#### Problem description:
The full listing, from first line to last, should be set down again exactly.

#### Supplied material:

........

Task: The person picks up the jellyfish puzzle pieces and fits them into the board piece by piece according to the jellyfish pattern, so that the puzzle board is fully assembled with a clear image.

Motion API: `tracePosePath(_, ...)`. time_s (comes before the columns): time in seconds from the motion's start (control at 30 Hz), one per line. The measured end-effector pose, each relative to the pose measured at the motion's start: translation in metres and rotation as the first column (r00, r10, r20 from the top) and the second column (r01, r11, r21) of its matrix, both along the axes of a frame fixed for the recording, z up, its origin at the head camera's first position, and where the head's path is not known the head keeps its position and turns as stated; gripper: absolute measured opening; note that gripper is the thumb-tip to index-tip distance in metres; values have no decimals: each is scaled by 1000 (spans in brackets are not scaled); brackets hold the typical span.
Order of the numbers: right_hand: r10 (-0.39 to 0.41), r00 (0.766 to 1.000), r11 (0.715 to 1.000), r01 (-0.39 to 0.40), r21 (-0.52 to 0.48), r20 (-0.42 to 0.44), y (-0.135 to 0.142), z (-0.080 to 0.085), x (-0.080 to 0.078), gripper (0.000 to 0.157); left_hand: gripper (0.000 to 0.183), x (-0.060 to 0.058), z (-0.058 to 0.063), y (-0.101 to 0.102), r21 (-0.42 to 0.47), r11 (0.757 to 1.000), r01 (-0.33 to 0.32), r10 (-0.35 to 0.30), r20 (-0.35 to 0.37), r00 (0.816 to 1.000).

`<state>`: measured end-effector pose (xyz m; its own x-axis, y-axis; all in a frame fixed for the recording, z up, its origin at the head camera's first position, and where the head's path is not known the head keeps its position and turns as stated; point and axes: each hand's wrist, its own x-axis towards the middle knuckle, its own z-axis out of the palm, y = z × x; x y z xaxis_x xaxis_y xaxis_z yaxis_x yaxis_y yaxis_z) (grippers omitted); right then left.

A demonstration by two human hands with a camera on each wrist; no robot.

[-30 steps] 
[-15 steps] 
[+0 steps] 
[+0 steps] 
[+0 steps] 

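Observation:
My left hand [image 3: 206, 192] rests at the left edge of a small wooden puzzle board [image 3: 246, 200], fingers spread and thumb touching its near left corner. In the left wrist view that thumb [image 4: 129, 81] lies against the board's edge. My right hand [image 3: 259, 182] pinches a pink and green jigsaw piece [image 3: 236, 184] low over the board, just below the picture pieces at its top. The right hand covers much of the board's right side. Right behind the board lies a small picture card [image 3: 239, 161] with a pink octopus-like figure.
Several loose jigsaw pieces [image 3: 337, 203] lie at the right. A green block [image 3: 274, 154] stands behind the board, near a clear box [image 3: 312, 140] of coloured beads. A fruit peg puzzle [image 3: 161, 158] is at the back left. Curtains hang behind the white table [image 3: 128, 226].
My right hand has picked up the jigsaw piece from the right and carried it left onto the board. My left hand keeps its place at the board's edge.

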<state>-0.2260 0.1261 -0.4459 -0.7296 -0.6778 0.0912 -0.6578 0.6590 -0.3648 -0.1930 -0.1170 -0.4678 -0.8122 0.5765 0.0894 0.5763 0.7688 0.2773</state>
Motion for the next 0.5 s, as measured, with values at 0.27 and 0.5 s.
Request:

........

#### Result of this exercise:
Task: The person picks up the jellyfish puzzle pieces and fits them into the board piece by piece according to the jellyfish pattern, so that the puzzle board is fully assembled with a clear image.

Motion API: `tracePosePath(_, ...)`. time_s (comes before the columns): time in seconds from the motion's start (control at 30 Hz), one per line. The measured end-effector pose, each relative to the pose measured at the motion's start: translation in metres and rotation as the first column (r00, r10, r20 from the top) and the second column (r01, r11, r21) of its matrix, both along the axes of a frame fixed for the recording, z up, its origin at the head camera's first position, and where the head's path is not known the head keeps its position and turns as stated; gripper: absolute measured opening; note that gripper is the thumb-tip to index-tip distance in metres; values have no decimals: each is scaled by 1000 (spans in brackets are not scaled); brackets hold the typical span.
Order of the numbers: right_hand: r10 (-0.39 to 0.41), r00 (0.766 to 1.000), r11 (0.715 to 1.000), r01 (-0.39 to 0.40), r21 (-0.52 to 0.48), r20 (-0.42 to 0.44), y (-0.135 to 0.142), z (-0.080 to 0.085), x (-0.080 to 0.078), gripper (0.000 to 0.157); left_hand: gripper (0.000 to 0.183), x (-0.060 to 0.058), z (-0.058 to 0.063), y (-0.101 to 0.102), r21 (-0.42 to 0.47), r11 (0.757 to 1.000), r01 (-0.33 to 0.32), r10 (-0.35 to 0.30), r20 (-0.35 to 0.37), r00 (0.816 to 1.000).

`<state>`: measured end-effector pose (xyz m; its own x-axis, y-axis; all in a frame fixed for the recording, z up, its origin at the head camera's first position, and where the head's path is not known the head keeps its position and turns as stated; point and axes: each hand's wrist, its own x-axis towards the middle knuckle, its own z-axis out of the palm, y = z × x; x y z xaxis_x xaxis_y xaxis_z yaxis_x yaxis_y yaxis_z) (grippers omitted); right then left.

A demonstration by two human hands with a camera on each wrist; no robot.

[-30 steps] 
[-15 steps] 
[+0 steps] 
[+0 steps] 
[+0 steps] 

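Observation:
My left hand [image 3: 206, 192] rests at the left edge of a small wooden puzzle board [image 3: 246, 200], fingers spread and thumb touching its near left corner. In the left wrist view that thumb [image 4: 129, 81] lies against the board's edge. My right hand [image 3: 259, 182] pinches a pink and green jigsaw piece [image 3: 236, 184] low over the board, just below the picture pieces at its top. The right hand covers much of the board's right side. Right behind the board lies a small picture card [image 3: 239, 161] with a pink octopus-like figure.
Several loose jigsaw pieces [image 3: 337, 203] lie at the right. A green block [image 3: 274, 154] stands behind the board, near a clear box [image 3: 312, 140] of coloured beads. A fruit peg puzzle [image 3: 161, 158] is at the back left. Curtains hang behind the white table [image 3: 128, 226].
My right hand has picked up the jigsaw piece from the right and carried it left onto the board. My left hand keeps its place at the board's edge.
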
<state>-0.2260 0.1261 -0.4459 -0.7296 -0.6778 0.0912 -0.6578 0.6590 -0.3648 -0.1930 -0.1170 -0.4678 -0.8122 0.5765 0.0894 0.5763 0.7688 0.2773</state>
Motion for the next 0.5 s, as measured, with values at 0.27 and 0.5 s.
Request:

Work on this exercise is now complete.